> [Provided data]
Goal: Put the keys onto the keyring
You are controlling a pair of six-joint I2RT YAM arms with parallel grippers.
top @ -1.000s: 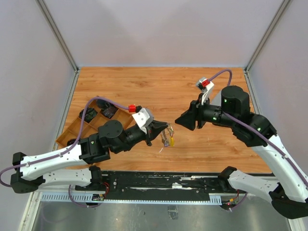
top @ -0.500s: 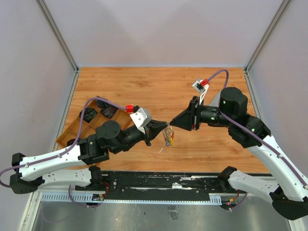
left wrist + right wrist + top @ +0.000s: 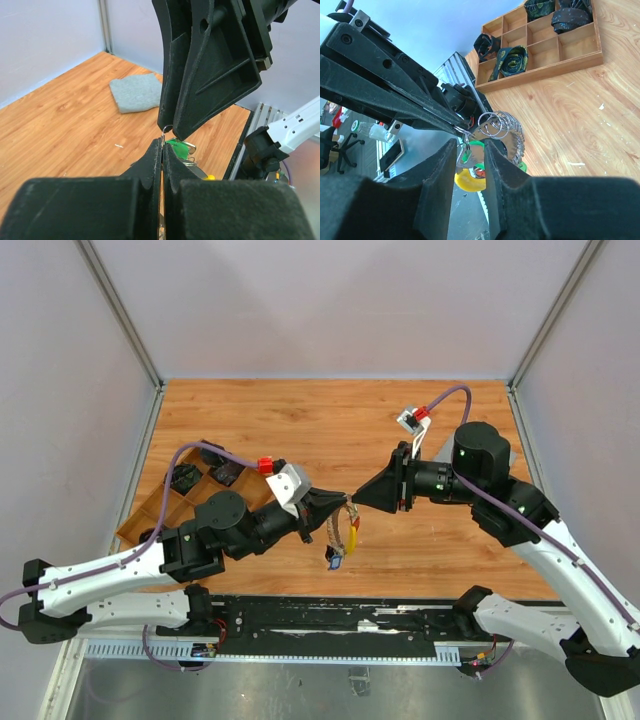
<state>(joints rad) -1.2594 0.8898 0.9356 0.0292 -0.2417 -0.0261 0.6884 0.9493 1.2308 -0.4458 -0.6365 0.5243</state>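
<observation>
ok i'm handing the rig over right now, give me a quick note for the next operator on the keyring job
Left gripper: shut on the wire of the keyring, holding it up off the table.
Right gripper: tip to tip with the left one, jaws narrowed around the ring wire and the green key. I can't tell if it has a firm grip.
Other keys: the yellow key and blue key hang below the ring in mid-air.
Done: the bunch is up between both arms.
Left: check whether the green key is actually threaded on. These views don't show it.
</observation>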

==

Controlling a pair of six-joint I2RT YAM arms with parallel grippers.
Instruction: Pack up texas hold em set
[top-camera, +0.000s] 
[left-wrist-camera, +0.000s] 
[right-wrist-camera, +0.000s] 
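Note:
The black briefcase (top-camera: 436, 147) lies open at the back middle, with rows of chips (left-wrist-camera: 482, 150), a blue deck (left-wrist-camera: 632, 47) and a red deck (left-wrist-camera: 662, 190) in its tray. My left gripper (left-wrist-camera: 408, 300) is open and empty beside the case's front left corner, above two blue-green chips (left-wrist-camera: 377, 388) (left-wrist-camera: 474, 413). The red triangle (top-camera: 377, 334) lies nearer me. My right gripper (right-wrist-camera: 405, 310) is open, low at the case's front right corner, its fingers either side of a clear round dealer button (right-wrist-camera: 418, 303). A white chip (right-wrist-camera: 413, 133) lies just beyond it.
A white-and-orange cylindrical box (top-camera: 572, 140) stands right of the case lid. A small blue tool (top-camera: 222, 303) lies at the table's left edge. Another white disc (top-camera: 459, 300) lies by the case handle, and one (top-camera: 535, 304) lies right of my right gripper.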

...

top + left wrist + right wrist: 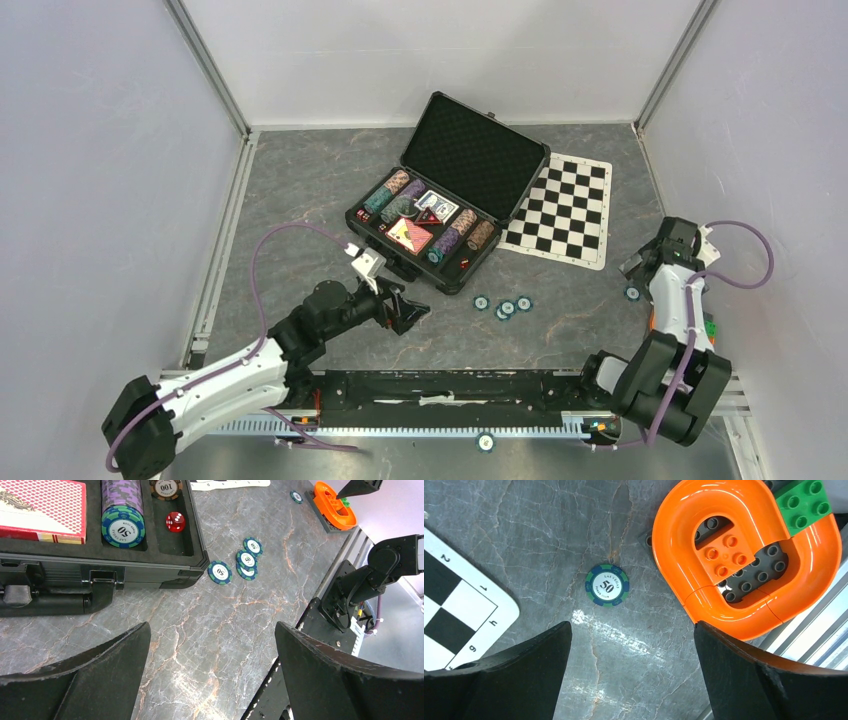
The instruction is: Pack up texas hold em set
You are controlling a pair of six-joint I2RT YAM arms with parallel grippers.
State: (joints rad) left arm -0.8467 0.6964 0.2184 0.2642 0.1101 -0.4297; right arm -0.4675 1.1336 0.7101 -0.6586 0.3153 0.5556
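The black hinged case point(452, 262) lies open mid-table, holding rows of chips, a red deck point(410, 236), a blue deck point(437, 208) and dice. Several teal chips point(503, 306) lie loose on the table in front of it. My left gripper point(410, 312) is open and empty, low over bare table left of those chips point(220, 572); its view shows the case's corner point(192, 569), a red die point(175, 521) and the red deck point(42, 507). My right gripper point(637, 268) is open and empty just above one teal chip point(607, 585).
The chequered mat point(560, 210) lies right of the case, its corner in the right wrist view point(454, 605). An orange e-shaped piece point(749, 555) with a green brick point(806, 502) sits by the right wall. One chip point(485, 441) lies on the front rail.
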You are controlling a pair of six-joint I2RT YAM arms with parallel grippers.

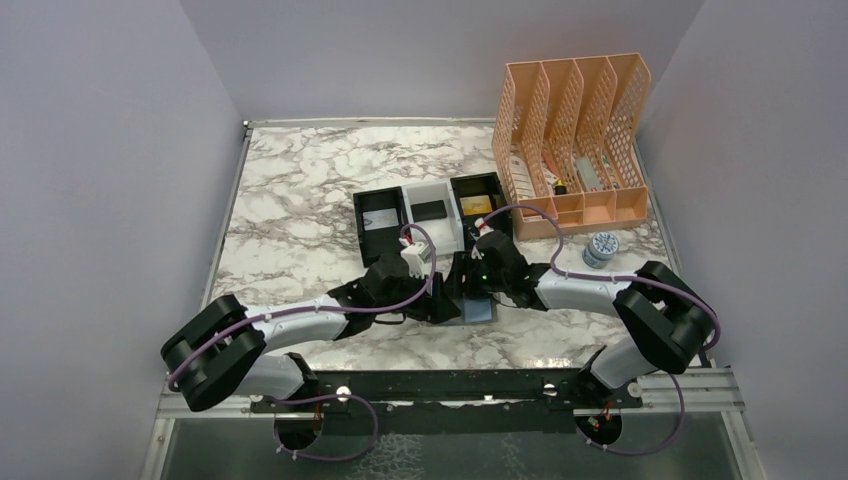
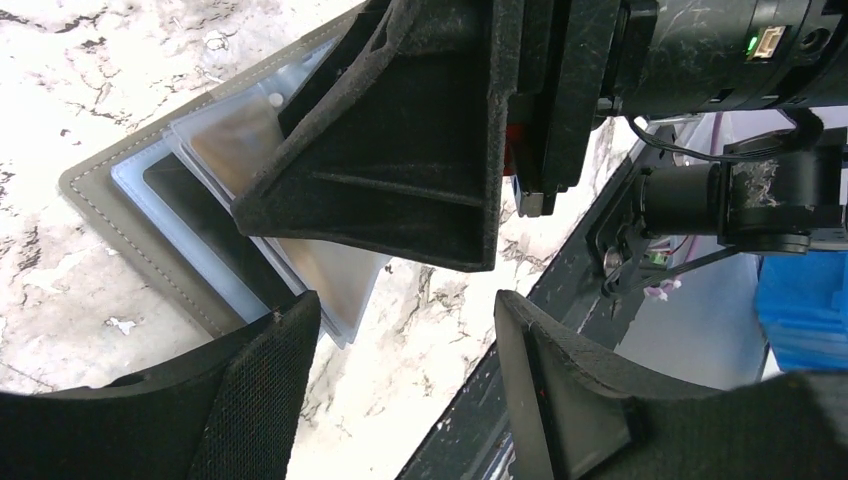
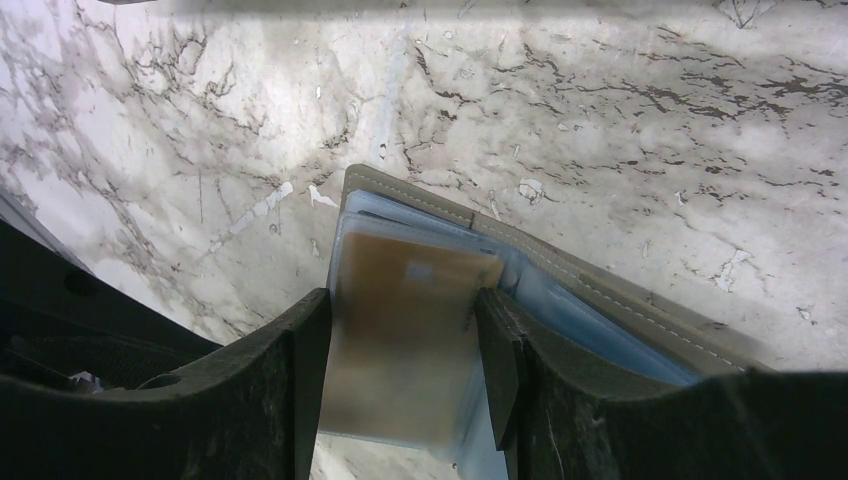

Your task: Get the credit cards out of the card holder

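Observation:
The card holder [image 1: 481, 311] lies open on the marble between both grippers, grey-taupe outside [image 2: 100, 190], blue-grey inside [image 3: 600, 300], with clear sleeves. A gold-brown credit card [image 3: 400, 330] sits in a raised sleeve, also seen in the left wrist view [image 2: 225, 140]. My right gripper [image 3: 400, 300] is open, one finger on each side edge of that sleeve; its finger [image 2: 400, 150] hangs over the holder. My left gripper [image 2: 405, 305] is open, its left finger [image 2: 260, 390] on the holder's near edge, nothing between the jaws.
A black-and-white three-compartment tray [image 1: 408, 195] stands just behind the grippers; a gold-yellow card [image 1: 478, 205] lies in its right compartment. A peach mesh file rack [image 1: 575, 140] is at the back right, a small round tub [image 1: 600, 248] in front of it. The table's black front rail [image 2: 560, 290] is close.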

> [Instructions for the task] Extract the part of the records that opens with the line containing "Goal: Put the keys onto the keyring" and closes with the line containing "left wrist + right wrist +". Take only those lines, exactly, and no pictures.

> [Answer to this problem]
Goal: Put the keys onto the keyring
You are controlling a pair of six-joint I2RT YAM arms with parallel grippers.
top @ -1.000s: 
top @ -0.500s: 
left wrist + right wrist + top @ +0.000s: 

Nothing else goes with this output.